The Guardian Ad Litem (GAL) for E.H. appeals the denial of the "Motion Regarding Inconvenient Forum and Request for Stay of Order Requiring E.H. to Come to Utah." The appeal is before the court on Appellee Gary Howard's motion for summary affirmance.

The Third District Court (the Utah court) entered both the initial divorce decree and the custody order on December 20, 2000, which gave custody of E.H. to Appellee Gary Howard, her natural father. At all times, the California Superior Court (the California court) exercised temporary emergency jurisdiction under the Uniform Child Custody Jurisdiction Act (the Act). See Utah Code Ann. § 78-45c-204 (2002)(incorporating emergency jurisdiction provision similar to Cal. Fam. Code § 3424). On March 20, 2003, the California and Utah courts conferred to determine whether Utah had relinquished jurisdiction, and the Utah court confirmed that it had not. The California court then transmitted the records pertaining to the dependency petition to the Utah court. See generally In re C.T., 121 Cal. Rptr. 897 (Cal. Ct. App. 2002) (construing emergency jurisdiction under Uniform Child Custody Jurisdiction Act); In re A.M.S., 2000 UT App 182, 4 P.3d 95 (same). After an evidentiary hearing, the Utah court entered detailed findings of fact and conclusions of law on each specific allegation of the petition. Ultimately, the Utah court found no evidentiary support for the allegations. On September 8, 2003, the Utah court entered an order dismissing the dependency petition, and ordering custody of E.H. to immediately return to Appellee.

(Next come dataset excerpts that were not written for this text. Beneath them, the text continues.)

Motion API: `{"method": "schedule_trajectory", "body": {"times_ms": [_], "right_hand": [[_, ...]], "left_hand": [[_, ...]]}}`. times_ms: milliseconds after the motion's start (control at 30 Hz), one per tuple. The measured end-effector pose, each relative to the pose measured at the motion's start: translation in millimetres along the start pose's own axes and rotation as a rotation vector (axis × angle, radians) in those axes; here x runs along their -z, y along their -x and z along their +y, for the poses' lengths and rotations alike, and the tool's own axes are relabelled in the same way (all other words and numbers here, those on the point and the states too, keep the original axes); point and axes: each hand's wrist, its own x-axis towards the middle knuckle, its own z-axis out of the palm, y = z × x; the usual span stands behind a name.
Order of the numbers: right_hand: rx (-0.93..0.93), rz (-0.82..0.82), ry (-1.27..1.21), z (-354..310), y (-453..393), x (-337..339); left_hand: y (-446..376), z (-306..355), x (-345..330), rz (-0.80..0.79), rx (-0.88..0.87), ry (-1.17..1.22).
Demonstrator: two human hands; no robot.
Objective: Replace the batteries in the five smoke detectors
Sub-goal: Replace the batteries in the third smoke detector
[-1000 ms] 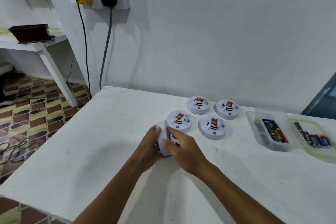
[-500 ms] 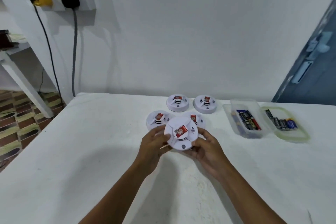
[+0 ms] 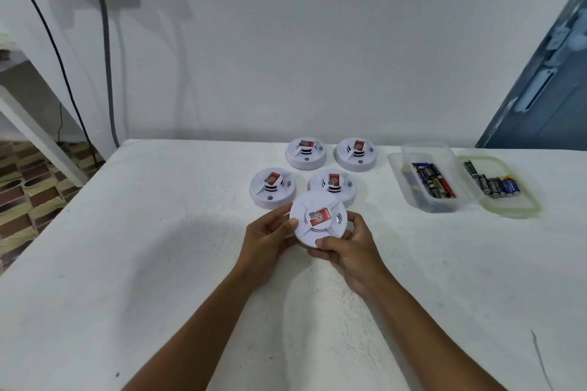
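Note:
I hold a round white smoke detector (image 3: 317,219) with a red sticker, face up, just above the white table (image 3: 143,247). My left hand (image 3: 266,236) grips its left rim and my right hand (image 3: 349,246) grips its lower right rim. Several more identical detectors lie behind it: one at left (image 3: 272,187), one partly hidden behind the held one (image 3: 333,184), and two at the back (image 3: 305,152) (image 3: 357,154). A clear plastic tub (image 3: 425,181) holds several batteries. Its lid (image 3: 502,187) lies to the right with several more batteries on it.
The table butts against a white wall. Two cables (image 3: 104,41) hang from plugs at the upper left. A patterned floor (image 3: 28,194) and a white shelf leg lie beyond the table's left edge. A blue door (image 3: 546,89) stands at the right.
The detector was on edge between my hands near the table; it is now turned face up and held flat. My view has swung to the right and down.

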Motion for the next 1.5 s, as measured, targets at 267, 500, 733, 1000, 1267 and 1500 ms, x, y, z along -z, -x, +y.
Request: {"method": "schedule_trajectory", "body": {"times_ms": [267,500,733,1000,1267,1500], "right_hand": [[-0.016,-0.012,-0.009,0,-1,1],[-0.015,-0.022,0.006,-1,-1,2],[-0.01,-0.026,0.004,0,0,2],[-0.004,-0.023,0.022,3,-2,5],[0.001,-0.019,0.02,4,-3,4],[-0.091,-0.144,-0.133,-5,-4,13]], "left_hand": [[-3,-3,6,-0.017,0.059,0.116],[-1,0,6,-0.032,0.078,0.177],[-1,-2,7,-0.019,0.088,0.176],[0,-1,6,-0.038,0.081,0.186],[-1,-3,7,-0.039,0.08,0.192],[-1,-3,8,-0.05,0.066,0.202]]}}
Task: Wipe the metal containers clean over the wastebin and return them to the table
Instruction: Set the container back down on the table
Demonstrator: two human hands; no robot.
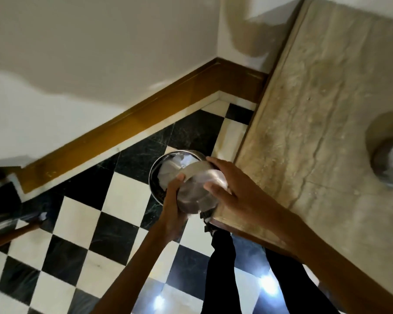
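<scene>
I hold a round metal container [194, 196] tilted, its base towards me, just above a round metal wastebin [156, 175] on the floor. White crumpled paper [170, 166] lies inside the bin. My left hand [174, 207] grips the container's left rim from below. On its right side my right hand [229, 191] clasps it, thumb on the base; a white patch shows under the fingers, and I cannot tell whether it is tissue. A second metal container [391, 164] stands on the marble table [315, 105], cut off by the right edge.
The table's wooden edge [243, 139] runs right beside the bin and my right hand. The floor is black-and-white chequered tile [96, 223], with a brown skirting board [127, 125] along the wall. My dark-trousered legs [220, 268] stand below. A dark blurred object [7, 220] is at far left.
</scene>
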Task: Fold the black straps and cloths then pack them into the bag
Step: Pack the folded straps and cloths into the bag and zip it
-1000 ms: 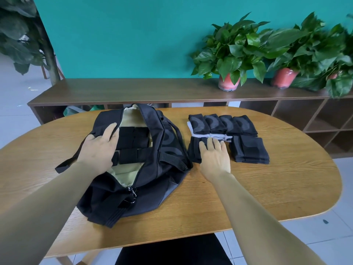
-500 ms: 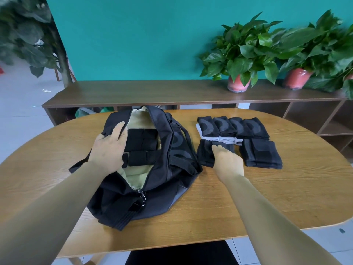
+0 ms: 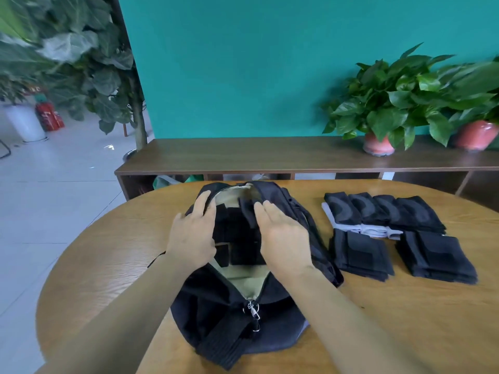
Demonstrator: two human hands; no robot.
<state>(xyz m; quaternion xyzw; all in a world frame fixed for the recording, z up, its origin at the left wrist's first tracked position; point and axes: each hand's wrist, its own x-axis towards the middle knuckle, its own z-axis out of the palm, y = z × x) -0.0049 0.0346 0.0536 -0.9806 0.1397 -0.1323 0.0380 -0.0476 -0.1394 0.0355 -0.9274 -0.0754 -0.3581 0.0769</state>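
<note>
Packing stage, head view. The black bag [image 3: 243,300] lies unzipped on the wooden table [image 3: 391,319], its pale lining showing and folded black pieces [image 3: 237,238] already inside. The left hand [image 3: 193,236] rests on the left edge of the opening, fingers straight and relaxed; the right hand [image 3: 283,238] lies flat over the right edge, fingers together, pinching nothing. To do this step well, hold both edges apart and press the load flat so the next pieces sit level. Two folded stacks [image 3: 361,252] and a row of rolled cloths [image 3: 383,211] wait just right of the bag. Compared with half a second ago, the right hand has left the nearer stack and come to the bag, apparently empty; the left hand stays put
</note>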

After entry of the Utah court's final judgment, the GAL sought an order under Utah Code section 78-45c-207 (2002) "that Utah is an inconvenient forum for determination of child protection matters regarding E.H. that bear directly on the appropriate custody determination." Section 78-45c-207 allows a court with jurisdiction under the Act to "decline to exercise jurisdiction at any time if it determines that it is an inconvenient forum under the circumstances and that a court of another state is a more appropriate forum." The GAL principally emphasizes that E.H. has resided outside Utah for over four years; she has resided in California for one and one-half years; and she wishes to remain in the custody of her maternal uncle.

The Utah court correctly denied the GAL's motion. Although the GAL argues that inconvenient forum may be raised at any time and res judicata should not be applied to the jurisdictional determination in this case, the GAL cites no authority allowing inconvenient forum to be raised after a case involving a child custody determination has been fully adjudicated by a court with jurisdiction under the Act. The motion was, in effect, a collateral attack on the custody determination. Although filed within ten days after entry of judgment, the motion was not styled as a motion for new trial or supported by affidavits. See Utah R. Civ. P. 59(c). E.H. is in California only because her mother and maternal relatives have refused to comply with the Utah court's custody orders. Finally, the Utah court correctly ruled that even assuming that "[E.H.] would prefer not to return to the State of Utah to the custody of her father, her custodial parent, who was given custody some number of years ago, there is no basis upon which this court might deny a biological parent with proper custody the physical custody of the child so the child could stay" with maternal relatives in California.

The California and Utah courts fully complied with the requirements of the Act in determining the appropriate forum to consider custody. Thereafter, the dependency petition was fully adjudicated in the Utah court, and a final judgment was entered. The Utah court did not err in denying the post-judgment motion.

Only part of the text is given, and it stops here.